The room grew quiet, save for the crackling of the logs. Malakai knelt between Elara's knees. The King of the Lycans, the man who could crush a skull with one hand, dipped a silk cloth into the warm water.
"I can do that," Elara said, her heart racing.
"I didn't ask," he replied.
He took her foot in his hand. His touch was electric. Everywhere his skin met hers, a jolt of power raced up her leg. He began to wash the mud and blood away with agonizing slowness.
"Why are you doing this?" she asked, her voice trembling. "I'm an omega. I'm nothing."
Malakai paused. He looked up at her, his gold eyes locking onto hers. "They told you that you were an omega because they were afraid of what you actually are."
He reached up, his damp thumb brushing the rejection mark on her neck. Elara gasped, her back arching. The pain of the rejection bond usually lasted weeks, but under his touch, it began to dull. It felt like he was pulling the poison out of her.

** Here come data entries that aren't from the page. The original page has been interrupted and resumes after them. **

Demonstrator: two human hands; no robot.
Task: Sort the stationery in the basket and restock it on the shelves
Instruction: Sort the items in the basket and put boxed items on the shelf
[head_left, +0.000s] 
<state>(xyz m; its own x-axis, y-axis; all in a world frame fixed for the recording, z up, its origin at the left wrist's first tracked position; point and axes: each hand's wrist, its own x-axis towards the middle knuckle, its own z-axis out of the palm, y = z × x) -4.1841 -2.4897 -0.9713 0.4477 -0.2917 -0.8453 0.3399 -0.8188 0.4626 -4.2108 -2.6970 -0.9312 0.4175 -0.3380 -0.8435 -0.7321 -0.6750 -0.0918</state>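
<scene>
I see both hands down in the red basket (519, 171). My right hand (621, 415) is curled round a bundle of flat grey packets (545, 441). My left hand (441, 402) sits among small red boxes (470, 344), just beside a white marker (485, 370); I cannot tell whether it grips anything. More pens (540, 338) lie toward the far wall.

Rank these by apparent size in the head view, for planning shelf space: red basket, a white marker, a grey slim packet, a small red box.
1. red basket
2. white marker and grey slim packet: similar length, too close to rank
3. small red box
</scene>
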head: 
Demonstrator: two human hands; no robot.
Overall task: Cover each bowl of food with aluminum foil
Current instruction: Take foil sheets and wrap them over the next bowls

"What am I?" she whispered.
"You have the scent of the Silver Moon," he said, his voice dropping to a low, husky growl. "Not the pack. The goddess. Your blood is ancient, Elara. Kaelen didn't reject you because you were weak. He rejected you because his puny wolf knew he could never rule a woman like you."
He leaned in closer, his breath hot against her neck. "He gave me a gift. He threw away a diamond because he thought it was glass."
"I don't feel like a diamond," she choked out. "I feel broken."
"Good," Malakai murmured, his lips inches from her ear. "Broken things can be forged into weapons. And I am going to make you the most dangerous weapon this world has ever seen."
He stood up, pulling her with him. He was so close she could feel the thrum of his heart against her chest.
"Tonight, you sleep," he said. "Tomorrow, the training begins. And in a month... we go back for your sister's head."
Elara looked into his eyes and, for the first time since the bond snapped, she didn't want to die. She wanted to win.
Suddenly, the heavy doors of the chamber burst open. A guard rushed in, his face pale.
"Sire! The Silver Moon Pack... they've crossed the border! Kaelen is at the gates! He's demanding the 'thief' return his property!"
Malakai's face transformed. A terrifying, predatory grin spread across his lips. He looked at Elara, then back at the door.
"Property?" Malakai laughed, a sound that chilled Elara to the bone. "Tell the Alpha's son to come in. I want to show him exactly what happens to men who touch my Queen's land."
He turned to Elara. "Stay here. I'll be back with his heart."
"No," Elara said, grabbing his arm. Her eyes glowed with a faint, silver light. "I want to see his face when he realizes who you are."